> _WORK REQUEST_
Give back an exact copy of the lines in the records below, from the line that has "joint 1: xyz" through the line that has "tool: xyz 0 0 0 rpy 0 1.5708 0", and nothing besides.

Entries taken from a collection

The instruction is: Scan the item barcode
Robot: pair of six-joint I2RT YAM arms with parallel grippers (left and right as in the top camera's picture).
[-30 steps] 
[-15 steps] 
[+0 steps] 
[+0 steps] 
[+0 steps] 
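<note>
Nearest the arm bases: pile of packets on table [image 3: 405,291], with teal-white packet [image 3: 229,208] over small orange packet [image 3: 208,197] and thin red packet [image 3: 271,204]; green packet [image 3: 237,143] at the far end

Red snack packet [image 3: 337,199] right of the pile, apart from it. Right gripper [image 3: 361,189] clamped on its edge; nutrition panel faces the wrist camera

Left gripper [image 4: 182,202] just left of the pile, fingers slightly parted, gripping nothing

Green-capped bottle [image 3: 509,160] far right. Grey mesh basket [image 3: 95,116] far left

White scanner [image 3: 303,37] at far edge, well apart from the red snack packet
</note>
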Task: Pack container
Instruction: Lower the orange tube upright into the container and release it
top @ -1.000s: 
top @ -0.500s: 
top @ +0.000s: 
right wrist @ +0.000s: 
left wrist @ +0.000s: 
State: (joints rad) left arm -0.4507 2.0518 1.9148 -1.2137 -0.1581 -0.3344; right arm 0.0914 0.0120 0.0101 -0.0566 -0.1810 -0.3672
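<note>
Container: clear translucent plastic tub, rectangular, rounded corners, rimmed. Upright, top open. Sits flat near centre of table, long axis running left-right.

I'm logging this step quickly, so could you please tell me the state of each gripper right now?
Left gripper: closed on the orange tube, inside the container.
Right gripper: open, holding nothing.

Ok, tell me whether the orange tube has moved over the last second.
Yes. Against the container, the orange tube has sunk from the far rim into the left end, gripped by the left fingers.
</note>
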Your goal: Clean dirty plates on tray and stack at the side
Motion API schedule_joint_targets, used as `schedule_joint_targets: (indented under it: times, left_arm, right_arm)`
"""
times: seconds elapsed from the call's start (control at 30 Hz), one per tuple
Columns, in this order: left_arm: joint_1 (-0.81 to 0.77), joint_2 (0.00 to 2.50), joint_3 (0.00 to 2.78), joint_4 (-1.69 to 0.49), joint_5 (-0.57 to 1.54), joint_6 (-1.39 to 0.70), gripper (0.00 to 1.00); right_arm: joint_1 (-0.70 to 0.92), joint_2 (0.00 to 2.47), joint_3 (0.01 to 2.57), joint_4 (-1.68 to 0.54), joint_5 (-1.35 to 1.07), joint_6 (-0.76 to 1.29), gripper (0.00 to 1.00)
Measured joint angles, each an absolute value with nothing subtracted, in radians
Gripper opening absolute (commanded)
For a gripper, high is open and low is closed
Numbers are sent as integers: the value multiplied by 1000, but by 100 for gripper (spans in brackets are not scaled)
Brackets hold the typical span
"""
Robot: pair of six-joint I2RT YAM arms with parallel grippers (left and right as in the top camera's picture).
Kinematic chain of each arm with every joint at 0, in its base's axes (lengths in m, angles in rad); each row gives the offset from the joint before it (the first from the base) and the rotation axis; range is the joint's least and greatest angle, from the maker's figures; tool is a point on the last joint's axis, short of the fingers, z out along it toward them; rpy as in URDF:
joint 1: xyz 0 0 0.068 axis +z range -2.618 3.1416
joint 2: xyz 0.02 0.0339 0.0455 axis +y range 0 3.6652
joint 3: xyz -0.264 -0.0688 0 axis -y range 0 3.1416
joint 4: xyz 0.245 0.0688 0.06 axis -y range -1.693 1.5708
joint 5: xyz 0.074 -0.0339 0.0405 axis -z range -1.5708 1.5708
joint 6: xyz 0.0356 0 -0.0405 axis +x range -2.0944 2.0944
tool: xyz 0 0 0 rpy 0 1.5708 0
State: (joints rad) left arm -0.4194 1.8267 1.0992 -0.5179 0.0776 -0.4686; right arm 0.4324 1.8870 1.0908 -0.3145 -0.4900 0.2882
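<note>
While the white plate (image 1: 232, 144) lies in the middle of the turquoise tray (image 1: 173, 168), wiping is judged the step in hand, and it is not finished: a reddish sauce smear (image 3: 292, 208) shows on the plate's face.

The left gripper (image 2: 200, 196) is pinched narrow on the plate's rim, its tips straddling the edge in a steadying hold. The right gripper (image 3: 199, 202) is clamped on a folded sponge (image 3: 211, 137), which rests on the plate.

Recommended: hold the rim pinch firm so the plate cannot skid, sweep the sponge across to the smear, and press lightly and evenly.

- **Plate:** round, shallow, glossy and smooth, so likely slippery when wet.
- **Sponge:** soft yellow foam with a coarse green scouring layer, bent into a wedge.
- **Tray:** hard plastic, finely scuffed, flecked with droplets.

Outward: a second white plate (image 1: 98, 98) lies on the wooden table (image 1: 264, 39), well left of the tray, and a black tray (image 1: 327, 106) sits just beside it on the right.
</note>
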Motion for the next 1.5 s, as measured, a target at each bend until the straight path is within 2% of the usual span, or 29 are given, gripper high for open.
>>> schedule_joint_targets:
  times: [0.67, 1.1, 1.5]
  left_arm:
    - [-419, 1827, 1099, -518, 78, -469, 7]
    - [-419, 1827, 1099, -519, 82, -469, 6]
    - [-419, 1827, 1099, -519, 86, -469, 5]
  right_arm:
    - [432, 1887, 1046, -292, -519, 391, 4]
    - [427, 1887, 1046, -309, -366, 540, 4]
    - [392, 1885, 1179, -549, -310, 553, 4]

> _ANSWER TO THIS EXERCISE_
joint 1: xyz 0 0 0.068 axis +z range -2.618 3.1416
joint 2: xyz 0.02 0.0339 0.0455 axis +y range 0 3.6652
joint 3: xyz -0.264 -0.0688 0 axis -y range 0 3.1416
joint 4: xyz 0.245 0.0688 0.06 axis -y range -1.693 1.5708
joint 5: xyz 0.074 -0.0339 0.0405 axis -z range -1.5708 1.5708
joint 6: xyz 0.0356 0 -0.0405 axis +x range -2.0944 2.0944
tool: xyz 0 0 0 rpy 0 1.5708 0

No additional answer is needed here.